La política es ciencia y arte a la vez. Como ciencia estudia las relaciones de poder en la esfera del estado-aparato, por ende, en la actividad que ejecutan quienes gobiernan o los que aspiran a gobernar los asuntos que afectan a la sociedad, con probidad, eficacia y de manera oportuna.

Como arte muestra habilidad para lograr la gobernabilidad democrática, el sostenimiento del diálogo político y el consenso social, a partir de lo cual se pretende avanzar en dirección a los bien entendidos intereses nacionales que, por antonomasia, descansan en el bien común.

Cabe preguntarse entonces ¿Por qué ante propósitos tan nobles la política luce tan desprestigiada junto a las instituciones de la República?
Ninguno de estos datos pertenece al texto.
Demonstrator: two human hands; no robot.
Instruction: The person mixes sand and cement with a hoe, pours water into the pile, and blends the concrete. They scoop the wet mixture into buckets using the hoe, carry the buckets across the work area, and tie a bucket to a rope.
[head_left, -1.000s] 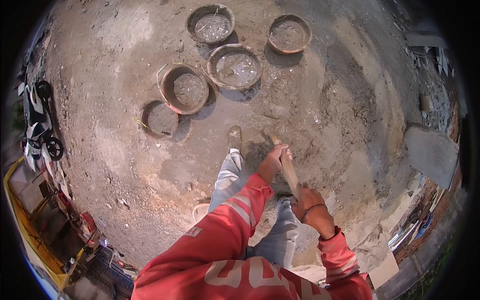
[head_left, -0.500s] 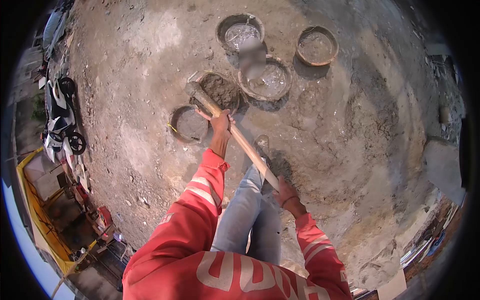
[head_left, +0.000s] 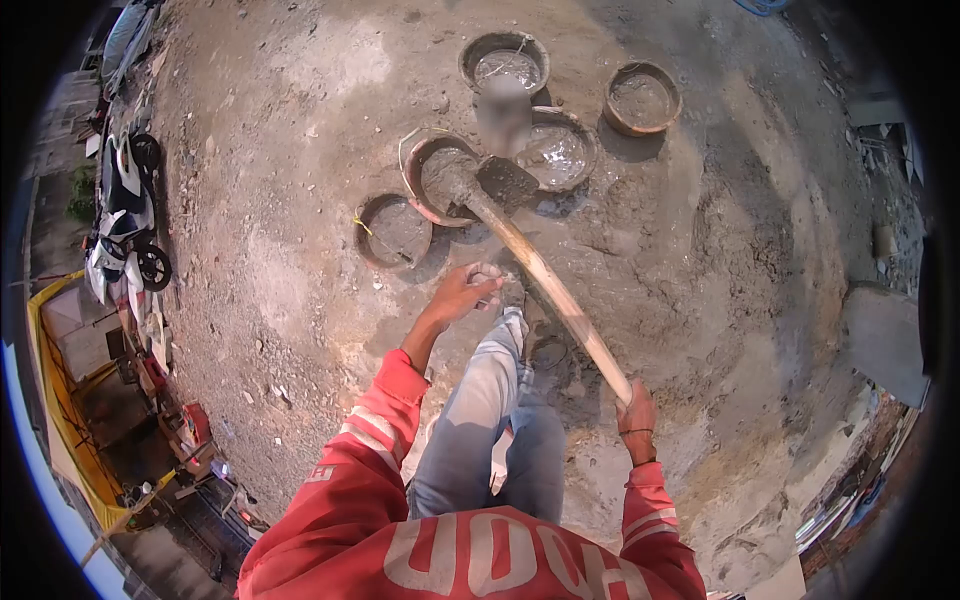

No hay que ser cientista político para dar una respuesta coherente. Ocurre que las instituciones son creadas y administradas por personas de carne y hueso, falibles e imperfectas, por tanto, en la medida que sus principios y valores sean éticamente frágiles, en esa misma proporción se ven succionados por las mieles del poder, por los tentáculos de la corrupción política, madre de todas las corrupciones.

De ahí que sea pertinente citar estas sabias palabras: “Es muy grave cuando en un país la política es vista como algo sucio, como algo corrupto, como algo a lo que los decentes y los puros, los inteligentes y los brillantes deben estar alejados. El problema es que el resultado es el siguiente: si no van los limpios, van los sucios; si no van los talentosos, van los torpes y los mediocres. Por eso es fundamental adecentar la política”.

Son expresiones del escritor peruano Mario Vargas Llosa a su paso por nuestro país en mayo de 2000. Encajan perfectamente con lo que está ocurriendo en la región y en el continente, espacio donde el neo marxismo (impulsado por el Foro de Sao Paulo), el populismo (paradójicamente ejercido al mismo tiempo, por algunos viejos y habilidosos políticos como por los millennials emergentes) y el neo mercantilismo (que no aprende nunca de las desastrosas lecciones dejadas por el malsano hecho de justificar la concentración de la riqueza en pocas manos) hacen de las suyas ante la pasividad de una ciudadanía honesta y pensante que – ante los amargos casos de corrupción registrados en diversas latitudes - no quiere saber nada de política, mucho menos participar activamente en ella.

En El Salvador, casi un 50 % de ciudadanos no se identifica con ningún partido político, resultando entonces imperativo que la ciudadanía participe en política, desde la esfera de sus propias capacidades, funciones y competencias, ya sea vía candidaturas, el objetivo enfoque de algunos analistas políticos o los posicionamientos de tanques de pensamiento.

Este alto porcentaje de personas no partidarias podría generar la configuración de diversos, entre otros: 1º) Que con su abstencionismo se siga erosionando el equilibrio de poderes, implicando dar paso a una eventual “aplanadora legislativa”, plataforma para operativizar drásticos cambios con los que sueña todo dictador. 2º) Que con su participación política activa desde la sociedad civil organizada se fortalezca dicho equilibrio, se presione para evitar el histórico reparto de instituciones y se asegure el sistema de libertades. 3º) Que con su participación política activa desde nuevos partidos, el elector tenga a la vista nuevos idearios político-electorales no demagógicos, que al final se convertirían en elementos motivadores hacia aquella porción de ciudadanos que muestran apatía para participar en política. 4º) Que participando con candidaturas no partidarias amplíen su participación como diputados, venciendo los obstáculos impuestos por la torpe oposición promovida por políticos impresentables y probadamente corruptos, con el fin de entorpecer su acceso al poder. Esto vendría a abonar a la unidad de los movimientos no partidarios, hoy sofocados por el egoísmo, divisionismo y atomización, que diluye las buenas intenciones que pudiera tener el único diputado no partidario dentro la Asamblea Legislativa.

En este año preelectoral es imperativo participar en política.